In the trailer raided in April 2004,
agents found a pound and a half of meth (with a street value of a few hundred thousand dollars, depending on how it was cut), at least five loaded firearms, and 16 pounds of marijuana. On the kitchen counter, where he cut meth for sale, and on shelves around the house were at least 30 or 40 intact prehistoric Anasazi pots. "You could seewhat he was doing his business in," says [Agent N]. "This was the perfect example of how the drug trade has overlapped with the illegal artifact trade".
The article states that most New Mexico cases "come from the poverty-stricken trailer parks of Farmington, Bloomfield, and Aztec in the state's archaeology-rich northwest corner". An agent identified only as "N" says that history buffs aren't his targets: "All I've been dealing with is tweakers," he says, using the slang term for methamphetamine addicts, who loot sites for artifacts they can sell or trade for more drugs". Law enforcement officials in the Southwest even have a term for those who combine tweaking and digging--"twiggers".
Blythe Bowman, a criminologist at the University of Nebraska at Omaha, has been studying archaeologists' experience with looting and has found reports of the same drug-related archaeological looting in the US not just from the southwest, but reports came in from California, Wisconsin, Arkansas, Oregon, Georgia, and other places. She surmises that
The energizing and obsessive effects [which meth produces in an addict] make it fun, almost pleasurable, for tweakers to do the tedious work of artifact hunting. They have the steam to wander sites and dig holes for hours, the focus to scan the ground closely,and the compulsive need to find more and more. According to those who have spoken to twiggers directly, the ability to sell artifacts seems almost secondary to the addictive thrill of discovery. It makes them the perfect, tireless looting workforce.
it also makes them sound like British metal detectorists, does it not?
"Because of their obsessive behavior, according to Glenna Dean, former New Mexico state archaeologist, they tend to "hoover" sites, pick them clean in ways that more discerning looters would not. Online auction sites then provide a market for any stray bits of history that turn up. Because long-term meth use leads to agitation and violent behavior, and because of the ubiquity of guns in the Southwest, the discovery and policing of looting has become more dangerous.
US portable antiquity collectors suggest that the way to "stop looting' is for archaeological authorities to guard archaeological sites more carefully and enforce laws more strictly.
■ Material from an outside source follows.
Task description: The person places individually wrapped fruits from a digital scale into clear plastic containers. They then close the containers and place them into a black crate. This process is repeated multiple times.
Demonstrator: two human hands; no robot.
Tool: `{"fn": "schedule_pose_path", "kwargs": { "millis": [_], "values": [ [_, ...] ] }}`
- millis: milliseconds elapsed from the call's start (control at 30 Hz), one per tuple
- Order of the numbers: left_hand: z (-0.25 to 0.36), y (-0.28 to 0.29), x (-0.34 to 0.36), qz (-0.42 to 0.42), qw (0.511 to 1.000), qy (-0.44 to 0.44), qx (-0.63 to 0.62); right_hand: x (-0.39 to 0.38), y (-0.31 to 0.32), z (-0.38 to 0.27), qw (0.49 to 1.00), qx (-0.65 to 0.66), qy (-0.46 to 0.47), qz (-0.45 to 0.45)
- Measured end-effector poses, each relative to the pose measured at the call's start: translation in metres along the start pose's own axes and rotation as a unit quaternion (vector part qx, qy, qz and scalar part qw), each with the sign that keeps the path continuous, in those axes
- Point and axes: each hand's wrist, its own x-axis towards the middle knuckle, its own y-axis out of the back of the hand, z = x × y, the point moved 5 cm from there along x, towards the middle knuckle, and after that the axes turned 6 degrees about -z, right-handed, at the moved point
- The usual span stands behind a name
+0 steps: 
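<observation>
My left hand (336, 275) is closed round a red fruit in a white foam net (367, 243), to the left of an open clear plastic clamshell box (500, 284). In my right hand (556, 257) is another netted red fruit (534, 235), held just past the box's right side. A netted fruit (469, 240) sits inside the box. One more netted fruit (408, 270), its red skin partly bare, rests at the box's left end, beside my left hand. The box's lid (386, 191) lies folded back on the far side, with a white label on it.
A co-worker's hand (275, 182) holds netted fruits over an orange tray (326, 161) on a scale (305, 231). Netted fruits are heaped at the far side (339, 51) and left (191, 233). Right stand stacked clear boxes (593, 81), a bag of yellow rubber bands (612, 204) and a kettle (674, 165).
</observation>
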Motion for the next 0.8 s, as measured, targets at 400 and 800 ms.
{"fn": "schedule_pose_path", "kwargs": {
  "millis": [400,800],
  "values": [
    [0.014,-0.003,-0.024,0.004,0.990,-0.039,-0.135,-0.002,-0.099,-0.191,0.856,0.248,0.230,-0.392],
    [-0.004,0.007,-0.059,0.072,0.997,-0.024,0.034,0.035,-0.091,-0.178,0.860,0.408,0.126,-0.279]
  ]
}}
Convictions for archaeological crimes are difficult to obtain even under the best circumstances. Federal officers are spread extremely thin across the Southwest and there are hurdles to making a case, such as proving that an artefact was illegally taken from federal land. Once a suspect in drug-related crime is caught, looting offenses take a back seat to drugs charges - violators of the Archaeological Resources Protection Act face two years in prison, but only if the value of the artifacts exceeds $500, while drugs and firearms carry much steeper penalties. These factors all mean that in the US there is little additional risk for a tweaker or drug dealer to diversify into the antiquities trade. In addition many (including as we have seen judges) still regard looting as a victimless crime. In the Southwest, in the drug trade, antiquities are what a stolen car stereo might be in New York- an untraceable commodity of the criminal underground. As Patel observes:
Artifacts can be looted from remote public lands near impoverished communities with acute drug problems, and there is an infrastructure of shady galleries and trading posts that can "launder" them for sale.
Well, of course this is not just the case with Anasazi pots on the US market. The international trade in antiquities, including to the US, is one of the sources of revenue for organized criminal groups from eastern Europe, the Near East and Far East, and these goods are "laundered" through an infrastructure provided by the no-questions-asked market in unprovenanced antiquities which most antiquity collectors worldwide frequent. It is to preserving the anonymity and lack of transparency of this market that allows this to continue that US collectors' advocacy groups such as the ACCG are devoting their efforts and resources.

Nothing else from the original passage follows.